[[ EXERCISE DATA, beginning ]]

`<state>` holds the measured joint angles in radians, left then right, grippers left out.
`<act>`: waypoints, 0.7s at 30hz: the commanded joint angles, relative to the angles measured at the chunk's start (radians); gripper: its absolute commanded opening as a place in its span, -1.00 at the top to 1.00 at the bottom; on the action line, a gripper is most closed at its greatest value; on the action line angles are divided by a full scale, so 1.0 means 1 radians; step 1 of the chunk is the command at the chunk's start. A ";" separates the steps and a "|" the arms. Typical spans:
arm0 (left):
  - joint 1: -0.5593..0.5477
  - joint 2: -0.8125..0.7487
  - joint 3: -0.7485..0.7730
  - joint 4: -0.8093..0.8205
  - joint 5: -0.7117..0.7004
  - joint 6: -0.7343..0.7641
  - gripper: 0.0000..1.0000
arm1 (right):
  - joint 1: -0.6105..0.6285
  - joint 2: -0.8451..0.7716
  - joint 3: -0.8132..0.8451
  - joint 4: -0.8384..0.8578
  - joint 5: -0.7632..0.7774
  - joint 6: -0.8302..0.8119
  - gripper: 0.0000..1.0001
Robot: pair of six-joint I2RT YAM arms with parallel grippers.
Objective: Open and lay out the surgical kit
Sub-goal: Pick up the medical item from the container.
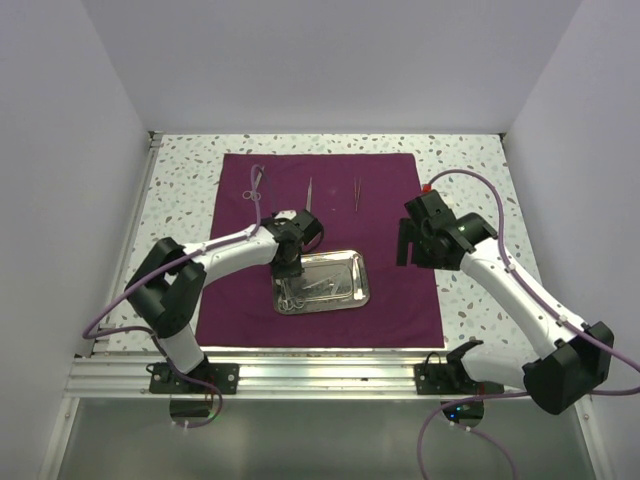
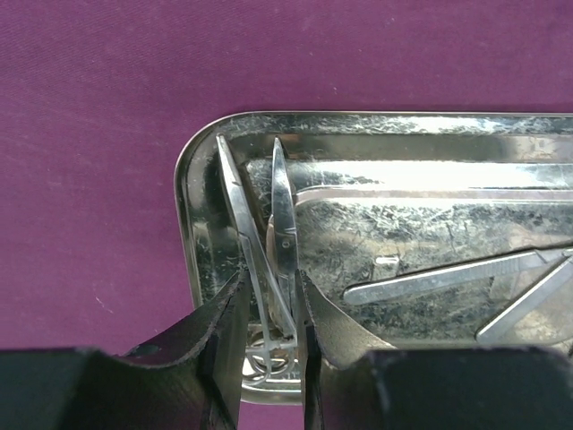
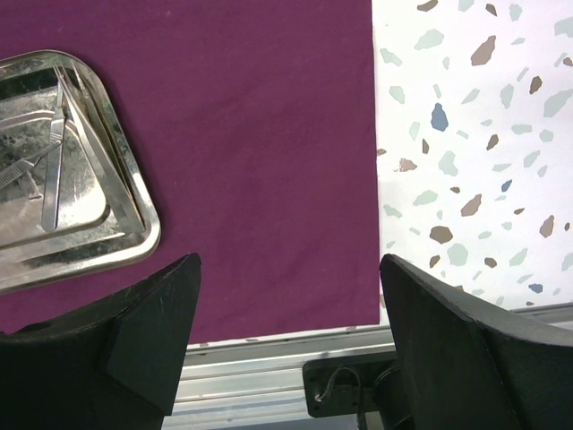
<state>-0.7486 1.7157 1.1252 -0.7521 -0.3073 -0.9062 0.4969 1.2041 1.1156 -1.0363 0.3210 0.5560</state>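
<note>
The dark purple cloth wrap (image 1: 400, 290) lies spread flat on the table. On its near middle sits the steel tray (image 1: 362, 280), whose rim (image 2: 183, 179) fills the left wrist view. My left gripper (image 1: 288, 275) reaches down into the tray's left end. Its jaws (image 2: 271, 282) are shut on a pair of thin silver scissors (image 2: 282, 224) that still rests in the tray. Flat silver handles (image 2: 448, 278) lie further right in the tray. My right gripper (image 1: 405, 245) hovers open above the cloth's right side, holding nothing (image 3: 286, 269).
Laid out along the cloth's far edge are ring-handled scissors (image 1: 258, 185) and two thin tweezers (image 1: 310, 192) (image 1: 357, 192). Speckled tabletop (image 3: 466, 134) borders the cloth on the right. An aluminium rail (image 3: 269, 376) runs along the near edge. White walls enclose the sides.
</note>
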 commanded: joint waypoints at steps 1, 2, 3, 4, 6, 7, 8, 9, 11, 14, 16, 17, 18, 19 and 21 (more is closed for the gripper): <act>0.003 0.004 -0.015 0.036 -0.049 -0.022 0.40 | -0.003 0.011 0.024 -0.011 0.009 -0.005 -0.70; 0.009 0.004 -0.018 0.040 -0.047 -0.022 0.40 | -0.004 0.014 0.032 -0.014 0.010 -0.005 -0.70; 0.014 0.002 -0.024 0.051 -0.044 -0.016 0.41 | -0.003 0.018 0.035 -0.014 0.013 -0.007 -0.70; 0.017 0.005 -0.027 0.056 -0.041 -0.013 0.41 | -0.004 0.025 0.036 -0.018 0.015 -0.008 -0.70; 0.025 0.012 -0.033 0.068 -0.041 -0.010 0.42 | -0.003 0.031 0.038 -0.014 0.016 -0.011 -0.70; 0.028 0.013 -0.034 0.072 -0.039 -0.007 0.42 | -0.003 0.032 0.038 -0.013 0.018 -0.010 -0.70; 0.029 0.016 -0.036 0.076 -0.039 -0.005 0.42 | -0.003 0.038 0.036 -0.011 0.016 -0.010 -0.70; 0.034 0.022 -0.039 0.083 -0.038 0.001 0.42 | -0.004 0.038 0.038 -0.013 0.016 -0.010 -0.70; 0.040 0.028 -0.042 0.086 -0.038 0.003 0.42 | -0.003 0.046 0.038 -0.010 0.020 -0.011 -0.70; 0.051 0.041 -0.062 0.129 -0.023 0.015 0.42 | -0.004 0.055 0.046 -0.008 0.024 -0.013 -0.70; 0.054 0.059 -0.070 0.148 -0.015 0.021 0.43 | -0.003 0.060 0.049 -0.010 0.026 -0.016 -0.70; 0.058 0.076 -0.080 0.161 -0.007 0.023 0.43 | -0.004 0.064 0.055 -0.010 0.027 -0.016 -0.70; 0.060 0.084 -0.088 0.172 0.000 0.021 0.43 | -0.004 0.071 0.056 -0.010 0.029 -0.019 -0.70; 0.069 0.091 -0.100 0.190 0.010 0.021 0.44 | -0.004 0.074 0.058 -0.008 0.029 -0.019 -0.70; 0.083 0.114 -0.145 0.241 0.046 0.013 0.49 | -0.003 0.084 0.064 -0.008 0.030 -0.019 -0.70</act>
<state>-0.6880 1.7531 1.0626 -0.5926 -0.3073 -0.8978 0.4969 1.2766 1.1351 -1.0420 0.3241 0.5537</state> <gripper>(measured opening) 0.266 0.851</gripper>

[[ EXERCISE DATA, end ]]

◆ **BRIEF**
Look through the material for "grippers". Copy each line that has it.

◆ **RESPONSE TO THE TASK**
`<state>` holds the measured joint angles in radians, left then right, grippers left out.
Robot: pair of six-joint I2RT YAM arms with parallel grippers.

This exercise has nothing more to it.